Looks like I misread the drawing of the cylinder head?

http://www.homemodelenginemachinist.com/index.php?action=tpmod;dl=item177
 
Metal Butcher said:
Thanks for adding the PDF type files. :bow:

Those are the only ones I can open! ::)

Now every one can access the drawings you created. ;D

Good work, (and I'm sure it was a lot of work) and thanks again for your contribution.

-MB

Just remember I'm not a professional draftman, nor have the drawings been QC'ed. If you find something that doesn't make sense...it's probably wrong.

Charlie
 
radfordc said:
Just remember I'm not a professional draftman, nor have the drawings been QC'ed. If you find something that doesn't make sense...it's probably wrong.

Charlie

Hi Charlie. I understand what your saying. You are in the process of building according to the plans you uploaded. If and when you find a problem hopefully you will make any correction(s) to the file. I,m getting stuck on the current project and not ready to start another build at this point. I tried skipping around a while back and it turned into a mess that I vowed to never repeat.

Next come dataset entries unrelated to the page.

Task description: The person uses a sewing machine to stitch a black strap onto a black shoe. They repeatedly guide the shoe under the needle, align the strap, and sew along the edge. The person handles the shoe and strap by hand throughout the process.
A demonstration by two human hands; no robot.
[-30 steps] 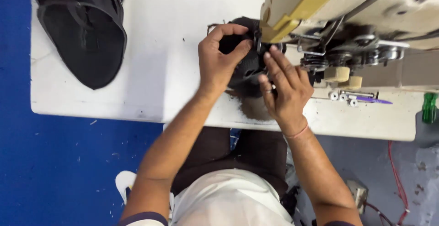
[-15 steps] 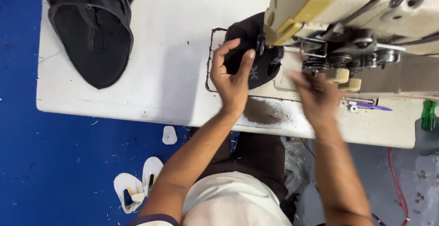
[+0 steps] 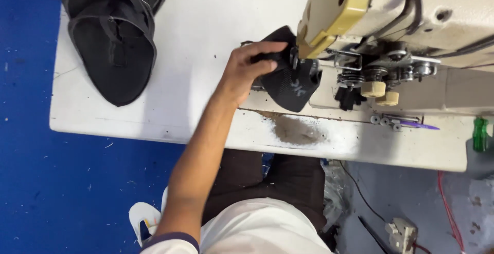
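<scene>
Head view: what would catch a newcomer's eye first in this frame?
The left hand presses a black fabric piece flat under the head of a cream sewing machine at upper right. At upper left of the white table lies a pile of black shoe uppers. The bright blue floor fills the lower left; the right hand is out of view.

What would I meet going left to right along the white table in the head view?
Stack of black pieces → left hand → black mesh piece → sewing machine → purple tool → green bottle.

Bare white table (image 3: 206,22) lies open leftward; sewing machine (image 3: 391,22) blocks rightward.
</scene>
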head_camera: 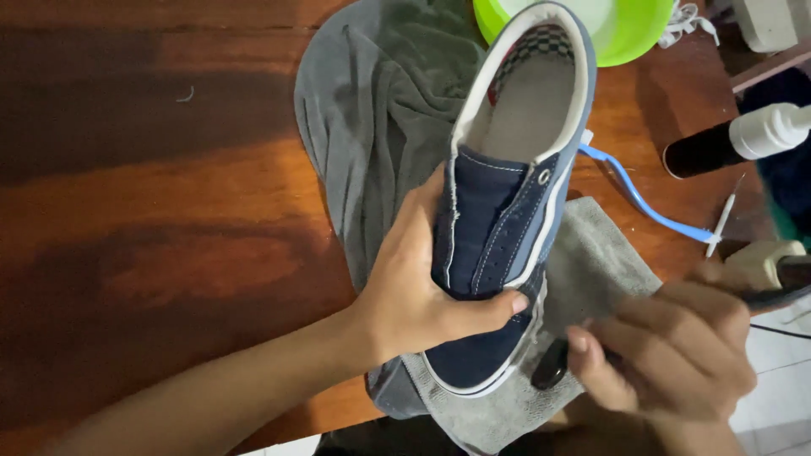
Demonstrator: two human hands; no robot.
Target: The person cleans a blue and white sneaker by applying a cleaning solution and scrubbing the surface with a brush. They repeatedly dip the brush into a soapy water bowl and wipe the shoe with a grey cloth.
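Navy canvas sneaker [498,228] gripped by left hand [414,287] over grey towel [380,110].
Right hand [676,355] pinches a small black object [551,365]; green bowl [625,34], blue toothbrush [650,207] lie beyond on the table [152,211].

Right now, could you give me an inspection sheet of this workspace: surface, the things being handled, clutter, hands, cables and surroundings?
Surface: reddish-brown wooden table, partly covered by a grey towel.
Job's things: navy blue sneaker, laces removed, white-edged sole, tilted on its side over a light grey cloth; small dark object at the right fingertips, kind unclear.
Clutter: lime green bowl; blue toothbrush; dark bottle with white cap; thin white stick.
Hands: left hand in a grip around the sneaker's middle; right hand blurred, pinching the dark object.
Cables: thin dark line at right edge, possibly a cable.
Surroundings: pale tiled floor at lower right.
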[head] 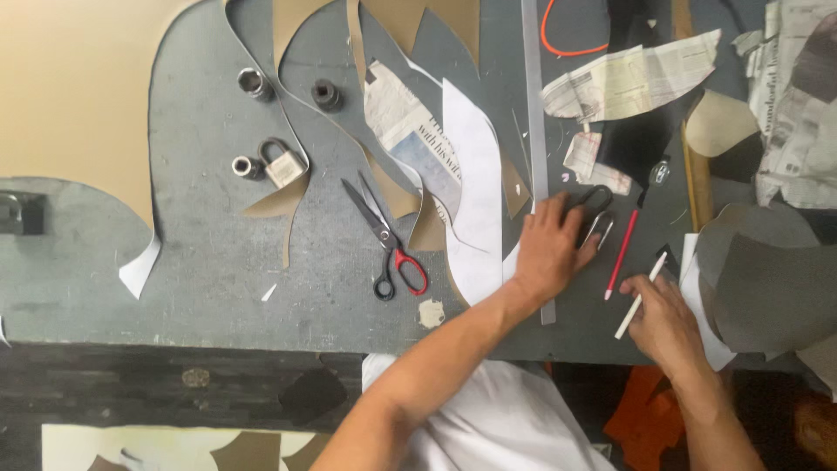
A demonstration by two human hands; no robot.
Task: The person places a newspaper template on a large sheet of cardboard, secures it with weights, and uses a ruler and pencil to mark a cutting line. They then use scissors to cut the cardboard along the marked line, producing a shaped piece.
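White pencil (641, 295) in right hand (667, 323).

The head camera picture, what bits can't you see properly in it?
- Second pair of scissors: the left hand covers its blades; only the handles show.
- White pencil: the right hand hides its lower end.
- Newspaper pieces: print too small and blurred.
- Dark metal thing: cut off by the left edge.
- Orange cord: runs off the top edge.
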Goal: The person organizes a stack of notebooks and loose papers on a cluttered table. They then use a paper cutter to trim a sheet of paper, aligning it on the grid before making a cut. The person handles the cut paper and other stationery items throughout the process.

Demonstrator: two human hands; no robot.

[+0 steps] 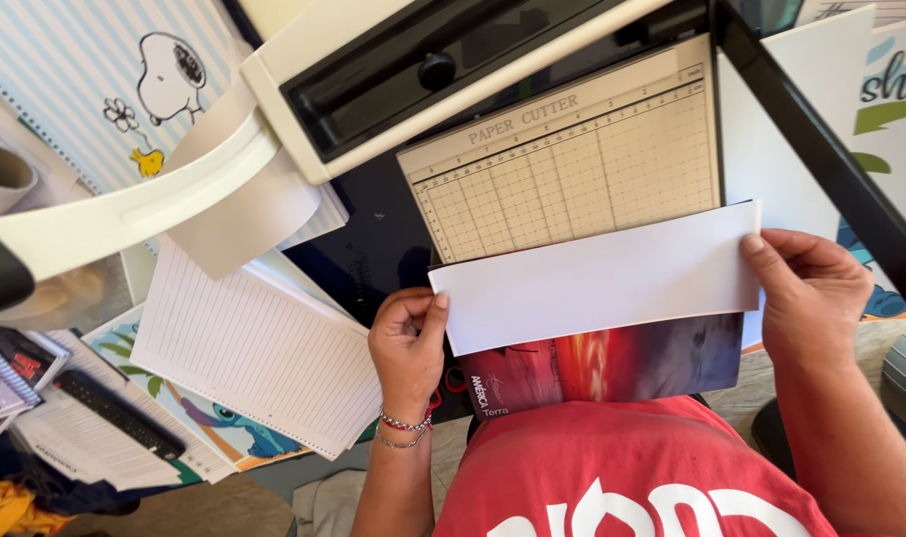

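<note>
Both hands pinch a white paper strip point(602, 273) by its ends, left hand point(408, 343) and right hand point(809, 293), fingers closed on it, at the near edge of the paper cutter point(572, 159), over a red printed sheet point(612, 363); squaring it to the grid seems next

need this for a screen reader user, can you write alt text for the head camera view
Two bare hands, left hand and right hand, hold a white sheet by its ends over a beige gridded paper cutter. A lined notebook lies to the left.
</note>
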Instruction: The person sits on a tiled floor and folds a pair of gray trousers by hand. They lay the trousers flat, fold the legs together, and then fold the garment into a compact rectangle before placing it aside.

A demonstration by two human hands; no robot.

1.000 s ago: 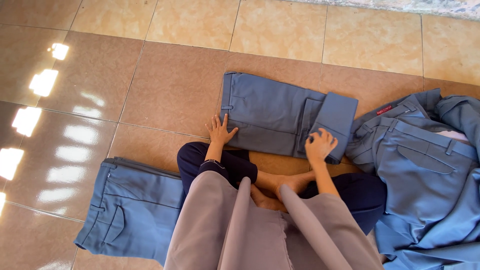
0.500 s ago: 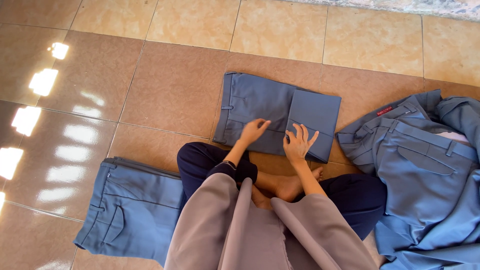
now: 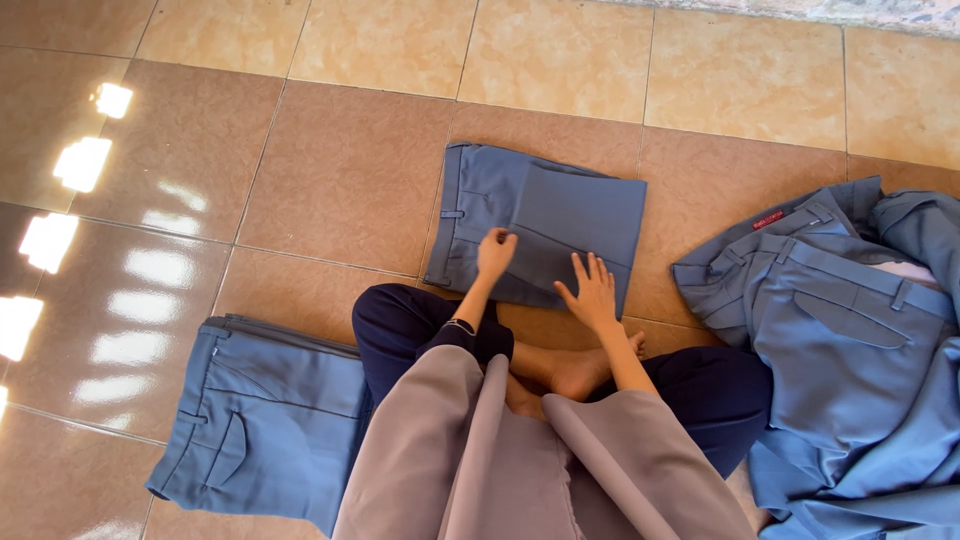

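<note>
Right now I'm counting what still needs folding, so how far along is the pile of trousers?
Done: one folded blue-grey pair of trousers lies on the tiled floor to the person's left. In hand: both hands, left hand and right hand, press flat on a second folded blue-grey pair in front. Left: a loose heap of unfolded blue-grey trousers at the right; how many, I cannot tell.

Blue-grey trousers [image 3: 545, 225] lie folded flat into a compact rectangle on the tan tile floor just in front of the crossed legs — waistband w/ belt loops along the left edge, top flap squared over the right half, near edge under both palms.
</note>
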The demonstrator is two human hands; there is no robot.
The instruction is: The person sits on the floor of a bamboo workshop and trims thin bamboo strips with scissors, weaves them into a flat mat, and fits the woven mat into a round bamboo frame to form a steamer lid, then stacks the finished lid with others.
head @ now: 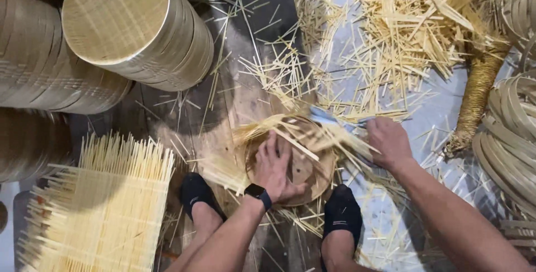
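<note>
My left hand (pixel 274 166), with a dark watch at the wrist, presses flat with spread fingers on a round bamboo tray (pixel 312 172) lying on the floor between my feet. Loose bamboo strips (pixel 290 130) stick out over the tray's far rim. My right hand (pixel 388 141) is closed around a tool with a blurred blue-grey blade (pixel 329 118) at the tray's upper right edge, among the strip ends.
Stacks of round bamboo steamer rings (pixel 128 26) stand at the upper left. A woven bamboo mat (pixel 103 205) lies lower left. A heap of cut strips (pixel 402 32) covers the floor ahead. Coiled bamboo bands (pixel 511 138) and a rope-wrapped bundle (pixel 474 99) lie at right.
</note>
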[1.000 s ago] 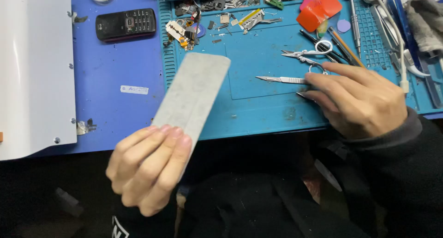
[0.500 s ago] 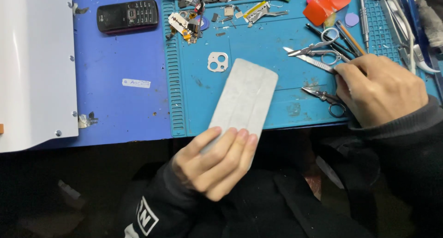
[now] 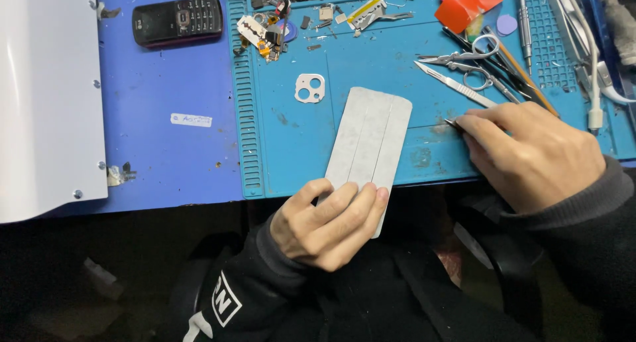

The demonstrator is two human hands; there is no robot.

Thanks, your post was very prudent just in case someone starts building before you have a chance to finish and proof the plans.

-MB
-MB
 
MB, you can can make the timing gears and cam wider than 3/8" then adjust the dimensions of the cam follower bracked at needed to align with the intake valve stem and the push rod. See picture below...



HorizontalSingle.png
 
Yesterday I made the bearing blocks and fitted them to the side frames. The blocks are ready for pressed-in bronze bushings that will be installed after painting.

p1010638p.jpg




Without any specific dimensions available for the cam shape and size, I made a cam to resemble photos posted previously on other threads.

p1010620l.jpg




Below is a picture of the roughed out cam, ready for cut off.

p1010622c.jpg




This picture shows the PMR bronze cast flywheels that I’m considering for this build. The cam was bored for a snug fit on the hub of the large gear. Rather then use Locktite, I attached it with one 0-80 cap screw. On the right is the smaller gear on it’s hub. I made this a permanent assembly by using Locktite. The brass hub was cross drilled and tapped for a 4-40 set screw that will hold it to the crank shaft.